As to the 'Republic Of Heaven'...it's his dream; Pullman's idea of a perfect world - an atheist republic without a single ruler - a world without God. Personally I find the idea and his portrayal of Christianity revolting but then free speech must be maintained.

As for the movie versions of HDM...I don't expect much. It'll be like the Potter or Narnia movies, with plenty of special effects and 'drama' with no real reason to watch again after the initial view. I might be dragged along by my family at Christmas or something but I think that's as far as it'll go.


Tolkien's view on 'God' is interesting in that it is not what you'd expect of a Christian writer. He was a devout Catholic and indeed, the characters in his book show very Christian outlooks and themes (temptation, pity, etc.). However I've always found it interesting that Eru, regardless of his boundless power and influence, is, to the people in the story, almost non-existent. None of the characters ever pray to him; in fact he is not even mentioned once in all of LOTR. As it is the only 'faith in a higher power' is in the Valar (angels, not God).
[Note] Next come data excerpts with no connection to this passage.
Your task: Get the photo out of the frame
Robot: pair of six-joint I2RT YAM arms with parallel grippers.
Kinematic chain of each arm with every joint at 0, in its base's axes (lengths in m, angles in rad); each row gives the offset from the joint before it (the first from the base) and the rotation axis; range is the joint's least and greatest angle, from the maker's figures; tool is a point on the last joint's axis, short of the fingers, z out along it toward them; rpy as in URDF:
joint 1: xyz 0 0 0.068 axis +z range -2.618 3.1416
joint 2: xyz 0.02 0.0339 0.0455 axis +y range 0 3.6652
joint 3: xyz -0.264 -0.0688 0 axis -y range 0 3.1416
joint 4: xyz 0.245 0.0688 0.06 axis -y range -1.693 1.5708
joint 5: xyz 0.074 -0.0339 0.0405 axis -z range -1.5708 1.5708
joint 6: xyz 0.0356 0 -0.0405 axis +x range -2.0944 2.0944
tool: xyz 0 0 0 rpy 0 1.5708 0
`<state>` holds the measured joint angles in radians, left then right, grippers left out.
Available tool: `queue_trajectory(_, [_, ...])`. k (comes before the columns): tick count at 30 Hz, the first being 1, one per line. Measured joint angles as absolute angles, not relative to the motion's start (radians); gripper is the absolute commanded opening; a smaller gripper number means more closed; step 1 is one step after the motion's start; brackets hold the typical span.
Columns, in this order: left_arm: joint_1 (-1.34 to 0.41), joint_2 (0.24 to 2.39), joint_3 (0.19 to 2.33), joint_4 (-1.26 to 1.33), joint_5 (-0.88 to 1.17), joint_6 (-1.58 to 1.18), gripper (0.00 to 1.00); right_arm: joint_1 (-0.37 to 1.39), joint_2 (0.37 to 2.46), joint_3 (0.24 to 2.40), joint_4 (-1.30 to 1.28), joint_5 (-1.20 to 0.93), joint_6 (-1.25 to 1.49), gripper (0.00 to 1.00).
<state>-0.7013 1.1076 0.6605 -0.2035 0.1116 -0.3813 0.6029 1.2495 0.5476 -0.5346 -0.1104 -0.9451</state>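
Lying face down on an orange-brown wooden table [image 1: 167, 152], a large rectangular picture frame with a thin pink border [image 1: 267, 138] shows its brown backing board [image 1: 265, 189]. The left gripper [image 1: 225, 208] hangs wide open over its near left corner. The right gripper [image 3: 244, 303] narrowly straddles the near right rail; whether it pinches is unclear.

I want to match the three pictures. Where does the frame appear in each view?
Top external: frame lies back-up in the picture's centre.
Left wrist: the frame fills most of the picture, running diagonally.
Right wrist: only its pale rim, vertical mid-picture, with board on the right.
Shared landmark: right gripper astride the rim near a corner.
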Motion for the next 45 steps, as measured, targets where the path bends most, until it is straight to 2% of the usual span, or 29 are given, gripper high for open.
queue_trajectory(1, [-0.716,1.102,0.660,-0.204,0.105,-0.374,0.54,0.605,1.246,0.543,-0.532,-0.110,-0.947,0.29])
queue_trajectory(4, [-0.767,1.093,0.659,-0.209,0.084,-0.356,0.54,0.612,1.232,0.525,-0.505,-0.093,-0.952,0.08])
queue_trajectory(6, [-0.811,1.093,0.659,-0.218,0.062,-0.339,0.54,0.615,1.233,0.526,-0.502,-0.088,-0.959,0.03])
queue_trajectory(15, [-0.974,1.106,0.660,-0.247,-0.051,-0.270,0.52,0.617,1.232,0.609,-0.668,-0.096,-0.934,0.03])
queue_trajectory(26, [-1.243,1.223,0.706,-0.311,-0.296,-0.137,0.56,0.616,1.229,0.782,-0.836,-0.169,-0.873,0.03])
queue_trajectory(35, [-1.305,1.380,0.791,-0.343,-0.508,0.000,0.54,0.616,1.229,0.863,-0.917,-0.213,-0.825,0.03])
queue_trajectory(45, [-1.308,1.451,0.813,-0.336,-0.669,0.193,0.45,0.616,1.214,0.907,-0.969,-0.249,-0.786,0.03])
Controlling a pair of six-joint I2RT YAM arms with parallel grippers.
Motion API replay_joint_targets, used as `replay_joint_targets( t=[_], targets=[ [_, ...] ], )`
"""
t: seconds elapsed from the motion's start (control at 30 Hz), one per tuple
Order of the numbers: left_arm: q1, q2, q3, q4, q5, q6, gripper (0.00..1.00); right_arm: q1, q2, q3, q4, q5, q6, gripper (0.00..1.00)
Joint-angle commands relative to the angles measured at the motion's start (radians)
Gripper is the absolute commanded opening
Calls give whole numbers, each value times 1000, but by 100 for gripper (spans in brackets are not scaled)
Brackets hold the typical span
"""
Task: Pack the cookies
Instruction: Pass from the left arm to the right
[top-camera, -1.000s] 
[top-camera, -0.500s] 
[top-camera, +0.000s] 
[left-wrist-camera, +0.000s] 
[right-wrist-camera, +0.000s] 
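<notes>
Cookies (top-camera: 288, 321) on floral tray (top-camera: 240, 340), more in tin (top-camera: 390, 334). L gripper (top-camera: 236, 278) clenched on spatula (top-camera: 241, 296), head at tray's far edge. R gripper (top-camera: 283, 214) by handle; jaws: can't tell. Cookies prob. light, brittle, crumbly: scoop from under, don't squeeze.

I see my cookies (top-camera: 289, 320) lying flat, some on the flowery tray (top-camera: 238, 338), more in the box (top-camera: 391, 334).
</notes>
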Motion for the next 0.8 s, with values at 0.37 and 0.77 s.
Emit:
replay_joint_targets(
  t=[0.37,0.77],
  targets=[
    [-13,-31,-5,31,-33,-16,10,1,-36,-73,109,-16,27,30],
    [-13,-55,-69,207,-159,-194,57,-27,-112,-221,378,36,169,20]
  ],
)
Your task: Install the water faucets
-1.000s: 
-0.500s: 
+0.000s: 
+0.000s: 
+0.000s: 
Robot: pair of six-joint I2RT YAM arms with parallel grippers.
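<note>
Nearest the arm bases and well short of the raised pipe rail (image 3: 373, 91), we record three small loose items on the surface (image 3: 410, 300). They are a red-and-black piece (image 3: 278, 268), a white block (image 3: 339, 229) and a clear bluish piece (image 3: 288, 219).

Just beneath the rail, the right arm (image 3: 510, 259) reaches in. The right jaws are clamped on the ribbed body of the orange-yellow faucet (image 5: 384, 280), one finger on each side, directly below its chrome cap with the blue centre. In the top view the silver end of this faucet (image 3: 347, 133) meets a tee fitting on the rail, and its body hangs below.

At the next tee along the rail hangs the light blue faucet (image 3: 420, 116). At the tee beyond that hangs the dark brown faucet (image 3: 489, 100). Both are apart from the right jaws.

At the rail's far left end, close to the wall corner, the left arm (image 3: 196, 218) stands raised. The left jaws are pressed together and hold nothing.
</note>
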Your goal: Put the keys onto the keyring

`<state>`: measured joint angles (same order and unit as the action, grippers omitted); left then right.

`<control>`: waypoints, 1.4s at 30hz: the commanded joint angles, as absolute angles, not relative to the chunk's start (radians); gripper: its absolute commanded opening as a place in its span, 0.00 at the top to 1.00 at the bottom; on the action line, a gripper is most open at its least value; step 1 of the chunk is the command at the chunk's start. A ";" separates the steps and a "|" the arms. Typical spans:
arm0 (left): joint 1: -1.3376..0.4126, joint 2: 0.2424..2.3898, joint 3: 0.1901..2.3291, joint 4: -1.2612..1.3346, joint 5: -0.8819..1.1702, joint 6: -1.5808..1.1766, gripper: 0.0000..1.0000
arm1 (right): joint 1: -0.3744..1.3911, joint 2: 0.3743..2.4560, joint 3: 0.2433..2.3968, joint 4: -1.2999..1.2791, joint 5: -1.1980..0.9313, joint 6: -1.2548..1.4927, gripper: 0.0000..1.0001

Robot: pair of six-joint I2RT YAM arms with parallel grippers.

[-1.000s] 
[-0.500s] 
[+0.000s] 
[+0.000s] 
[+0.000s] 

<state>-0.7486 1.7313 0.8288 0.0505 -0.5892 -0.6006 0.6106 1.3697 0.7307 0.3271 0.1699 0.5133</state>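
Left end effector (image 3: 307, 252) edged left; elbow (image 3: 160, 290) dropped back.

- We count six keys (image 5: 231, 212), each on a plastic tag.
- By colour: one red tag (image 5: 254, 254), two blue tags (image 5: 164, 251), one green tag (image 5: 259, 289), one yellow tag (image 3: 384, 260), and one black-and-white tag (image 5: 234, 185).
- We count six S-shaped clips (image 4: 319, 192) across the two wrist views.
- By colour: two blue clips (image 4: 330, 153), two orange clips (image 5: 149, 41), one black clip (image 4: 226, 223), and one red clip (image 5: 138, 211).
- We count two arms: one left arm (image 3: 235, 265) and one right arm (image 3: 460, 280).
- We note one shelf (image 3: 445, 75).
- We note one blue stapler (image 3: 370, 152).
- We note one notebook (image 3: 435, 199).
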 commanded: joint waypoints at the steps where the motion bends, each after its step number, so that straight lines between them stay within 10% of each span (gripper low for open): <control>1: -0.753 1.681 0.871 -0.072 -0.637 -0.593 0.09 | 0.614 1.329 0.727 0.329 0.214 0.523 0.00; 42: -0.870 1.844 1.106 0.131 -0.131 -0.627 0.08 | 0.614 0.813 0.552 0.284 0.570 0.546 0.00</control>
Eru does little or nothing to stop the spread of evil in his perfect world, stepping in only once to remove Morgoth from Arda - and only once much of the world has been ruined and corrupted (also note that Eru does nothing to help the world after this). Some might argue that he caused Gollum to slip - but this is never confirmed by the text (there is in fact the slightly chilling possibility that it was literally just a random slip - that Middle-Earth was saved by accident). Tolkien's portrayal of God is surprising - Eru is not loving, or even present. Eru doesn't seem to care for his world.